§ Description of the task: The data below is to be repeated in full, exactly as given.

------------

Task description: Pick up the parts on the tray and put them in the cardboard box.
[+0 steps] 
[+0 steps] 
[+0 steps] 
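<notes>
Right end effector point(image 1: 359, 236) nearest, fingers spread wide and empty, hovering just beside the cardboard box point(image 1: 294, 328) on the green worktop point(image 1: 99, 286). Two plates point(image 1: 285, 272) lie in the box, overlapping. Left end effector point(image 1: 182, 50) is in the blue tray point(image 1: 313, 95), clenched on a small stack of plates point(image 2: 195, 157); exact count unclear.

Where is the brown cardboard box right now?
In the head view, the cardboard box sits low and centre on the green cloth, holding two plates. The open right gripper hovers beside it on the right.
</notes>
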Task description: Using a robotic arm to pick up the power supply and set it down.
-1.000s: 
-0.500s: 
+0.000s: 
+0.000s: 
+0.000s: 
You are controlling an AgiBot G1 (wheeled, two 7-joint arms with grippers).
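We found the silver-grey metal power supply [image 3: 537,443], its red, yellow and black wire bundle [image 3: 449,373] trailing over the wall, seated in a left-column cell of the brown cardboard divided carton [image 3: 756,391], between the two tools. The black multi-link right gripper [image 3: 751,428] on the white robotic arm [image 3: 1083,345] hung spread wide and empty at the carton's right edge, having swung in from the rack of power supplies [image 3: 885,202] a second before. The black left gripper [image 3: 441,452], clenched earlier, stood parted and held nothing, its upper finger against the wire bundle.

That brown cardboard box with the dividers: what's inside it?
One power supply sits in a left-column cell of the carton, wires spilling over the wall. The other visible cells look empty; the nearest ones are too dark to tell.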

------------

§ Output of the task:
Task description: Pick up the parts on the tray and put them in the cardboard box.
[+0 steps] 
[+0 steps] 
[+0 steps] 
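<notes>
Right end effector point(image 1: 359, 236) nearest, fingers spread wide and empty, hovering just beside the cardboard box point(image 1: 294, 328) on the green worktop point(image 1: 99, 286). Two plates point(image 1: 285, 272) lie in the box, overlapping. Left end effector point(image 1: 182, 50) is in the blue tray point(image 1: 313, 95), clenched on a small stack of plates point(image 2: 195, 157); exact count unclear.

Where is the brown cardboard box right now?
In the head view, the cardboard box sits low and centre on the green cloth, holding two plates. The open right gripper hovers beside it on the right.
</notes>
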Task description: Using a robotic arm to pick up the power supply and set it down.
-1.000s: 
-0.500s: 
+0.000s: 
+0.000s: 
+0.000s: 
You are controlling an AgiBot G1 (wheeled, two 7-joint arms with grippers).
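We found the silver-grey metal power supply [image 3: 537,443], its red, yellow and black wire bundle [image 3: 449,373] trailing over the wall, seated in a left-column cell of the brown cardboard divided carton [image 3: 756,391], between the two tools. The black multi-link right gripper [image 3: 751,428] on the white robotic arm [image 3: 1083,345] hung spread wide and empty at the carton's right edge, having swung in from the rack of power supplies [image 3: 885,202] a second before. The black left gripper [image 3: 441,452], clenched earlier, stood parted and held nothing, its upper finger against the wire bundle.

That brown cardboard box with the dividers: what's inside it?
One power supply sits in a left-column cell of the carton, wires spilling over the wall. The other visible cells look empty; the nearest ones are too dark to tell.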

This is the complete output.